Work to be completed:
In the entries that follow, copy exactly each line from the first through the line with "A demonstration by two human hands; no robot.".

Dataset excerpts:
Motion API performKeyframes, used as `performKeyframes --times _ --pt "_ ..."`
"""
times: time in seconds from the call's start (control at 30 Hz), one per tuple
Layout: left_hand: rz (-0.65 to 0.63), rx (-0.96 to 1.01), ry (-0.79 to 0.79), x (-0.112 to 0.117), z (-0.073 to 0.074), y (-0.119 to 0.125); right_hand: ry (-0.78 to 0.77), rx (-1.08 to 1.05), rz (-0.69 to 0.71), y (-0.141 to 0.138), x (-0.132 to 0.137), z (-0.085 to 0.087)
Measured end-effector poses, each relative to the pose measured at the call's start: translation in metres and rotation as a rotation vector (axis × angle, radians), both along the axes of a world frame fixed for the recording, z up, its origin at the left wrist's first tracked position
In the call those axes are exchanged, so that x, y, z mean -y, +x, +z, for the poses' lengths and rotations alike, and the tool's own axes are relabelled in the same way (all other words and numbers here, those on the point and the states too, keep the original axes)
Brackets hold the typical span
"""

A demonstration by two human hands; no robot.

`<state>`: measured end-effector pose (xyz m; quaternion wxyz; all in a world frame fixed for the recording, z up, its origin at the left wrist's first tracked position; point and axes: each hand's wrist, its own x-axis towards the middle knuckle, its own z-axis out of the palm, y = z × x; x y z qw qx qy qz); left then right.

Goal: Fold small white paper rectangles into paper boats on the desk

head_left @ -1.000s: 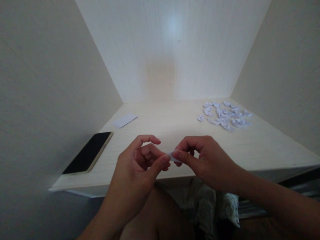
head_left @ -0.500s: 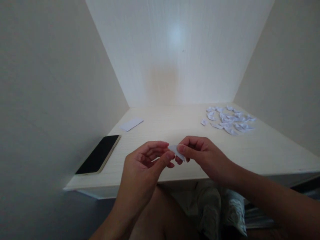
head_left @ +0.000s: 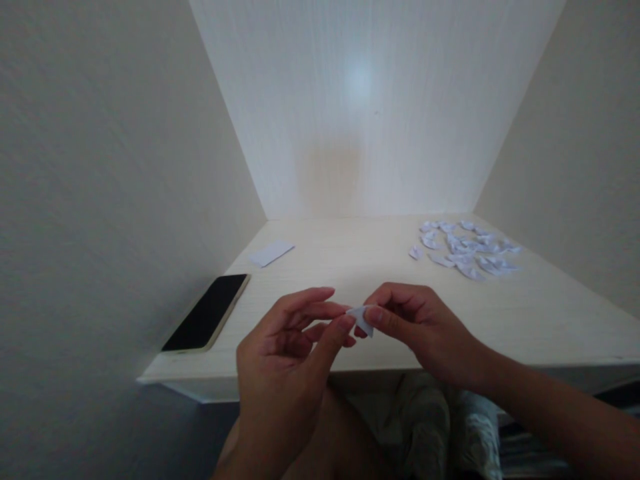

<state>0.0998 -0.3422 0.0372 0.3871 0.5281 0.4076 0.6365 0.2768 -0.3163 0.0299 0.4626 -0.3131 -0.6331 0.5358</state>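
A small folded piece of white paper is held between both hands above the front part of the table. My left hand pinches its left end between thumb and a fingertip, with the index finger raised. My right hand grips the other end with the thumb on top; the fingers behind the paper are partly hidden. Farther back on the right lies a loose pile of small folded white papers, and one folded piece sits a little apart on its left.
A black-screened phone with a pale edge lies at the table's left. Behind it rests a flat white stack of paper. Pale walls enclose the white table on the left, back and right. Below the front edge are my legs and shoes.
The paper has turned a little in my fingers, and my left index finger has lifted away from it. The whole view has shifted slightly, with things appearing lower and farther right.
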Motion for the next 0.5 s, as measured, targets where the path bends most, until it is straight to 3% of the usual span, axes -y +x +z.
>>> performKeyframes --times 0.23,0.5 --pt "0.062 -0.139 0.066 0.006 0.001 -0.005 0.043 0.087 -0.027 0.002 0.005 0.005" --pt "0.037 -0.13 0.051 0.007 0.002 -0.007 0.201 0.271 -0.124 -0.001 0.01 0.013"
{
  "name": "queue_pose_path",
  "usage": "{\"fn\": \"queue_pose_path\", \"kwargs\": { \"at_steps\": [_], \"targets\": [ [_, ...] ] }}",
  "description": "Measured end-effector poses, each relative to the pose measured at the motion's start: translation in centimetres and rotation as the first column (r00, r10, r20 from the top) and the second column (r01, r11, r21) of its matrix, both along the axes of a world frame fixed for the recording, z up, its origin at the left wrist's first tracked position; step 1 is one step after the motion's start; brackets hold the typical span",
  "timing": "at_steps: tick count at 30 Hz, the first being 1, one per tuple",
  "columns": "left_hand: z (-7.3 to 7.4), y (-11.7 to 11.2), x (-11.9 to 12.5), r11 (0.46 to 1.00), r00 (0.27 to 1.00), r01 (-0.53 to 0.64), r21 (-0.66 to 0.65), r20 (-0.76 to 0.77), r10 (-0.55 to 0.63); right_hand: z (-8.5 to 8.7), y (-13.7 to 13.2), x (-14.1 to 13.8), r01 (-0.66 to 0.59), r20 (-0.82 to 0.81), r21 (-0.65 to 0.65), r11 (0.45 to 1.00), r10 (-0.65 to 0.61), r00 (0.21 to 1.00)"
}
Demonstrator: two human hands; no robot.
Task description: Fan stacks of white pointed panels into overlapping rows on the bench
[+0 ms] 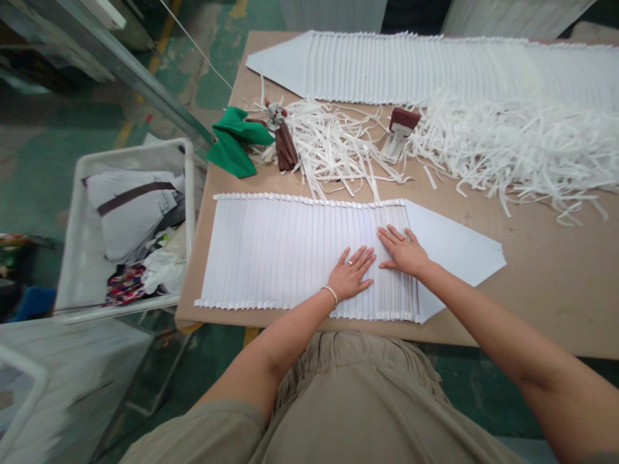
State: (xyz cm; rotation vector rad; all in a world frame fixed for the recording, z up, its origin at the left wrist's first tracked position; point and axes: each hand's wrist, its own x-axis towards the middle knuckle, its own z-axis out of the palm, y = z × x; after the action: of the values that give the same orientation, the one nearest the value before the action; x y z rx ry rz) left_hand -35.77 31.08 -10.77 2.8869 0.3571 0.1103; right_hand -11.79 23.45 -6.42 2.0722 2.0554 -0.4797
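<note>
My left fingers (366,260) and right fingers (393,240) lie flat, spread and released, on a white pleated panel (285,251).
The panel rests beneath them on the brown bench (556,283), its longer pleated stretch left of my left fingers, its plain pointed end (459,241) right of my right ones; darker lines show between the pleats around my right fingers. Beyond my fingers, past the panel's far edge, is a heap of white strips (333,145), a green cloth (239,138) and a brown-and-metal object (285,148) at its left. A dark-red-handled tool (403,120) sits between it and a larger heap (512,148). Farther beyond lies a second pleated panel (387,67). Well left of my left fingers, beside the bench, a white bin (72,225) holds fabric (140,219).
</note>
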Motion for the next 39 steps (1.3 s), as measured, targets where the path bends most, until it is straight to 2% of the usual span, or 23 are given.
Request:
{"fn": "queue_pose_path", "kwargs": {
  "at_steps": [3, 8, 10, 13, 16, 19, 29, 36, 39],
  "targets": [
    [0.0, -0.5, 0.4, 1.0, 1.0, -0.006, -0.006, 0.018, 0.006, 0.5, -0.7, -0.1, 0.027, -0.003, 0.068, 0.997, -0.026, 1.0],
    [-0.1, -1.5, 1.0, 0.998, 0.998, 0.06, -0.016, 0.018, -0.06, 2.1, -2.3, -1.2, 0.115, 0.007, 0.223, 0.968, -0.12, 0.993],
    [-0.2, -1.7, 1.1, 0.998, 0.998, 0.053, -0.022, 0.013, -0.053, 2.4, -2.9, -1.6, 0.102, 0.011, 0.242, 0.965, -0.108, 0.994],
    [-0.2, -1.7, 1.2, 0.998, 0.999, 0.049, -0.032, 0.01, -0.049, 1.8, -3.7, -1.5, 0.048, -0.006, 0.19, 0.981, -0.048, 0.999],
    [0.1, -1.7, 1.4, 0.998, 0.999, 0.042, -0.037, -0.005, -0.042, 0.8, -4.4, -0.6, 0.028, -0.026, 0.156, 0.987, -0.024, 0.999],
    [0.3, -1.7, 1.9, 0.999, 0.999, 0.021, -0.038, -0.035, -0.023, 0.4, -5.1, 0.7, 0.013, -0.032, 0.186, 0.983, -0.007, 0.999],
    [-0.3, -2.3, 3.3, 0.998, 0.993, -0.016, -0.057, -0.121, 0.009, 0.0, -8.1, 5.6, 0.021, -0.1, 0.292, 0.956, 0.009, 0.995],
    [-0.2, -2.2, 3.4, 0.997, 0.993, -0.017, -0.076, -0.12, 0.008, -0.4, -10.6, 8.1, 0.051, -0.101, 0.282, 0.958, -0.023, 0.995],
    [-0.1, -2.3, 3.3, 0.997, 0.995, -0.026, -0.066, -0.099, 0.02, 0.3, -11.4, 8.4, 0.063, -0.145, 0.239, 0.969, -0.029, 0.989]
  ]
}}
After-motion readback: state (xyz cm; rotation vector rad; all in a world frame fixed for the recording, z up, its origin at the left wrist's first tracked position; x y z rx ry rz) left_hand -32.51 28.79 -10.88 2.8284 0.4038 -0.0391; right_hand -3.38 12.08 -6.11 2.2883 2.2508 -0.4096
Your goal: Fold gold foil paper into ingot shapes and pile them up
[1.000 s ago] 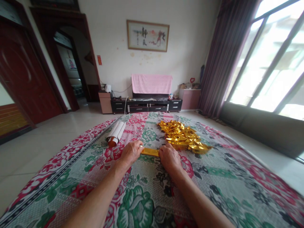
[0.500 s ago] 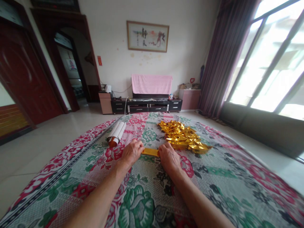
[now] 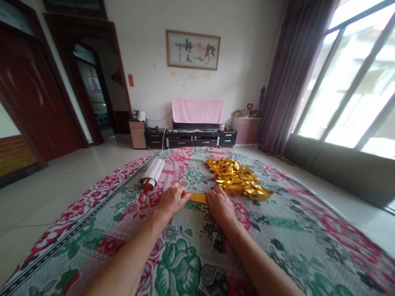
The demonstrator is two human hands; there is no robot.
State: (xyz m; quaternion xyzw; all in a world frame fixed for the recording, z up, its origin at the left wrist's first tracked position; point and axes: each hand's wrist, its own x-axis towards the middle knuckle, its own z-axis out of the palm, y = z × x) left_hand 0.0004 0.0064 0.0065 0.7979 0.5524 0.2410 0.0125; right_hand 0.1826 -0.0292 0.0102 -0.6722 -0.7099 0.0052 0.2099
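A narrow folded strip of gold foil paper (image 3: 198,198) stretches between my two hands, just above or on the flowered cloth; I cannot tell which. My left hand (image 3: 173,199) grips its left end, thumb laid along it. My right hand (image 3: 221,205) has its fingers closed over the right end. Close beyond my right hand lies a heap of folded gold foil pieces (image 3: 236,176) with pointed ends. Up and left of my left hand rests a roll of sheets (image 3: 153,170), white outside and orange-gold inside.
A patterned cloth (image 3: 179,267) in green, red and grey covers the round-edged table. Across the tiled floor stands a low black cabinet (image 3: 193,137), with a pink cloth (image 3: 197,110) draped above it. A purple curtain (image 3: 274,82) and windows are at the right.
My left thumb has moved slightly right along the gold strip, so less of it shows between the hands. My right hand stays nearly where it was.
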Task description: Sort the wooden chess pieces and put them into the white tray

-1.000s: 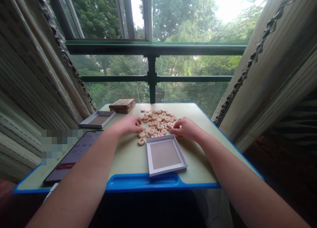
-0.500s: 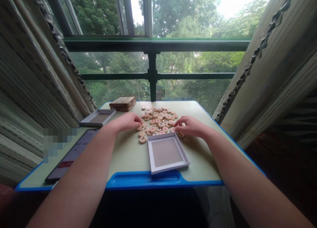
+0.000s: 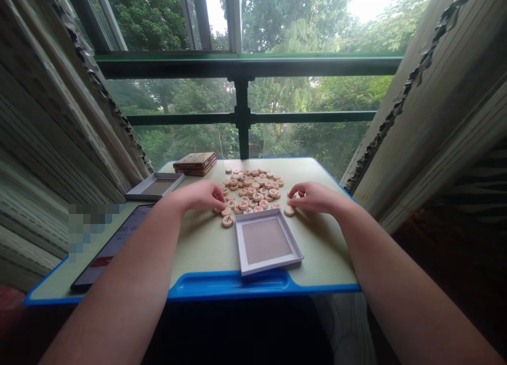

The answer:
Motion API performKeyframes, used as `performKeyframes --times _ --pt "_ ..."`
"""
times: time in seconds from the call's start (control at 30 Hz), one per tuple
Layout: left_hand: rz (-0.65 to 0.63), rx (-0.96 to 1.01), ry (-0.79 to 0.79), x (-0.112 to 0.117), z (-0.073 to 0.074), y (-0.119 to 0.125); right_hand: ry (-0.78 to 0.77), rx (-1.08 to 1.05), rz (-0.69 to 0.71), y (-0.141 to 0.138), x (-0.132 to 0.137), z (-0.085 to 0.087)
Measured end-effector poses, each relative to the pose measured at the call's start: translation in metres and rotation as a rotation vector (axis × angle, radians), both along the axes of a world frame fixed for the recording, z up, its origin at the left wrist's first tracked position
In the call those axes are exchanged, so that x, y, z mean -y, +x, +z, for the poses' lengths and rotations alike, and the tool's own axes are relabelled in the same way (all other words and numbers here, those on the point and the states too, keep the original axes)
Brackets hold the typical span
"""

A demonstration by two human hands; no robot.

The answer is complete.